Aim of the task | Using the records below, output the stretch that opens with the line containing "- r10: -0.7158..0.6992" and closes with the line containing "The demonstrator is", exactly and including both lines, with nothing more.
..............................
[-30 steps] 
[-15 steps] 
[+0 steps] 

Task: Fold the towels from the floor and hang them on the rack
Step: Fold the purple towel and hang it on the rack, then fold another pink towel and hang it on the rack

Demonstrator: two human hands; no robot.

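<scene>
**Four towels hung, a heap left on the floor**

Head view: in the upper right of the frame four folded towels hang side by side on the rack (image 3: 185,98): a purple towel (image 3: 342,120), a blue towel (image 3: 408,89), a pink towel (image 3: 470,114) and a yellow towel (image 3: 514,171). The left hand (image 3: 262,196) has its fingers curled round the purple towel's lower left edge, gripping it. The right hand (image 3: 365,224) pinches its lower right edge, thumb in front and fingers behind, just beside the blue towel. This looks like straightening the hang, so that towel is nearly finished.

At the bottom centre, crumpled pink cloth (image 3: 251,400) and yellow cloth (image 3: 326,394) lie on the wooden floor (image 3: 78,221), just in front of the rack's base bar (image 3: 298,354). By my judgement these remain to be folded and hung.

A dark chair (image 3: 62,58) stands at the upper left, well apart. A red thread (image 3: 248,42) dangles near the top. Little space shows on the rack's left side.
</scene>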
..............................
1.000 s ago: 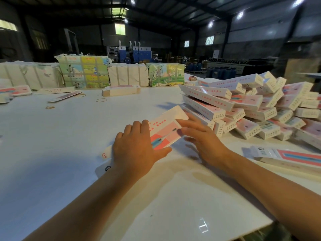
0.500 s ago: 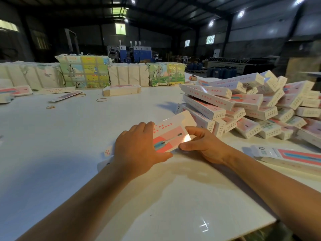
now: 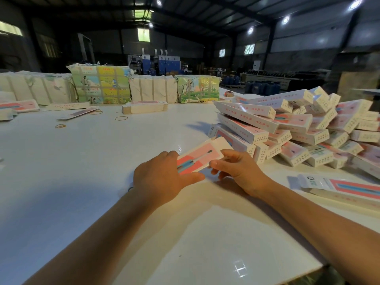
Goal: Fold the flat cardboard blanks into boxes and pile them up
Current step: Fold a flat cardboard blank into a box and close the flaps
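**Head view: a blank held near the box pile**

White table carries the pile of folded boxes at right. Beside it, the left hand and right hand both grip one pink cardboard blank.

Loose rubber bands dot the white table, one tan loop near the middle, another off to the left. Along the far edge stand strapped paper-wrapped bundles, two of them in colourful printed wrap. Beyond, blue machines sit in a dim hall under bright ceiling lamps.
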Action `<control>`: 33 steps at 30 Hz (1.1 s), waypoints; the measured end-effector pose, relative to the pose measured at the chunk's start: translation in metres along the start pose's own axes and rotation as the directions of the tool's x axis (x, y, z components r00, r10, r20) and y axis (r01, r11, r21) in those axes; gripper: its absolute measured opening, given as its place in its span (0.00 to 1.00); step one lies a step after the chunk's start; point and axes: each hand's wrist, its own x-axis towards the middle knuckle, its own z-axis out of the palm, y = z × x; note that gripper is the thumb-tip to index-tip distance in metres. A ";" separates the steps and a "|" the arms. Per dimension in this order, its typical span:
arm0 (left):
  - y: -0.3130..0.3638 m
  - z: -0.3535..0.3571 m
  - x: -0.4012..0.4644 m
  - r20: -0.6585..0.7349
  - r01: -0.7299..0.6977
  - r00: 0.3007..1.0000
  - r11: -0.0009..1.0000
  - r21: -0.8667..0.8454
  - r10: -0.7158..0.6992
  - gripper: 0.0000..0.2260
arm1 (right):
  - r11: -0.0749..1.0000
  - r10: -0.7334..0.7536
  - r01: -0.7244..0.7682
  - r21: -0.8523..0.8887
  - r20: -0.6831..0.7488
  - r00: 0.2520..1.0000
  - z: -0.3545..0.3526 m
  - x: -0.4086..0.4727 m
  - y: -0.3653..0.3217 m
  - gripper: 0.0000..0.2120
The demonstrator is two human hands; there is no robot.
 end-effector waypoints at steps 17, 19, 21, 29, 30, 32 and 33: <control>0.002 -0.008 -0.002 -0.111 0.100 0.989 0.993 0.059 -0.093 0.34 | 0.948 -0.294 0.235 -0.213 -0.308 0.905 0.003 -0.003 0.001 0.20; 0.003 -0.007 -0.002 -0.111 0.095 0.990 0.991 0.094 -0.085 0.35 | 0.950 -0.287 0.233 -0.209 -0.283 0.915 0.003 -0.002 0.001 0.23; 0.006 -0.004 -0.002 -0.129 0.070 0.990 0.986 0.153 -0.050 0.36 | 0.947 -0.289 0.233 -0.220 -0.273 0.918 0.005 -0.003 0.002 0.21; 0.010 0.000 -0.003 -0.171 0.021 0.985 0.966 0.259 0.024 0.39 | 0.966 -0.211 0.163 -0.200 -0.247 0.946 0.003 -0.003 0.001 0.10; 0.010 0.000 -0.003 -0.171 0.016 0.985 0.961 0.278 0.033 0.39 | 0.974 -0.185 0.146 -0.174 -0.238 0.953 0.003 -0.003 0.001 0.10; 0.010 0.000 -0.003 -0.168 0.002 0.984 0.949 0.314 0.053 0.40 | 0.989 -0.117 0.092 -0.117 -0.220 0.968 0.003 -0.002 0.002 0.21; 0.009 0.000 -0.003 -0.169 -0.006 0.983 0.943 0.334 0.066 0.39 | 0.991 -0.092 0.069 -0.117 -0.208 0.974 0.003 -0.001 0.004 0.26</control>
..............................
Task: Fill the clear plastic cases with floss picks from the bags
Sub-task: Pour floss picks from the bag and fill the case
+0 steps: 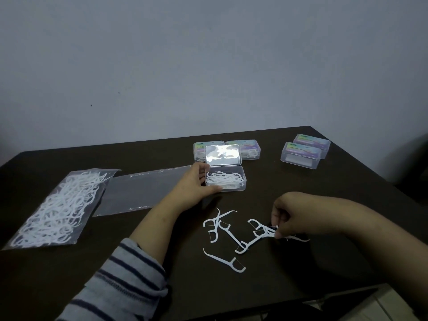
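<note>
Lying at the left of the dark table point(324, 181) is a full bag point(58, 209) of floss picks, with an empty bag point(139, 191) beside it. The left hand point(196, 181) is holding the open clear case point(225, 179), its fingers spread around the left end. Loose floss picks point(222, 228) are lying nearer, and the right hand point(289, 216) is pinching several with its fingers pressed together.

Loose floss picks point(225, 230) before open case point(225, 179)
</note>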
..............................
Your response |
  - r10: -0.7158..0.6992
  - gripper: 0.0000..0.2260
arm1 (right):
  - r11: -0.0749..1.0000
  - r10: -0.7334..0.7536
  - r01: -0.7244..0.7682
  - r21: -0.8523..0.8887
  - r20: -0.6831..0.7488
  - r00: 0.2520..1.0000
  - z: -0.3545..0.3526 m
  - x: -0.4086..0.4727 m
  - y: -0.3653..0.3217 m
  - gripper: 0.0000..0.2120
The demonstrator is two human hands; there is no robot.

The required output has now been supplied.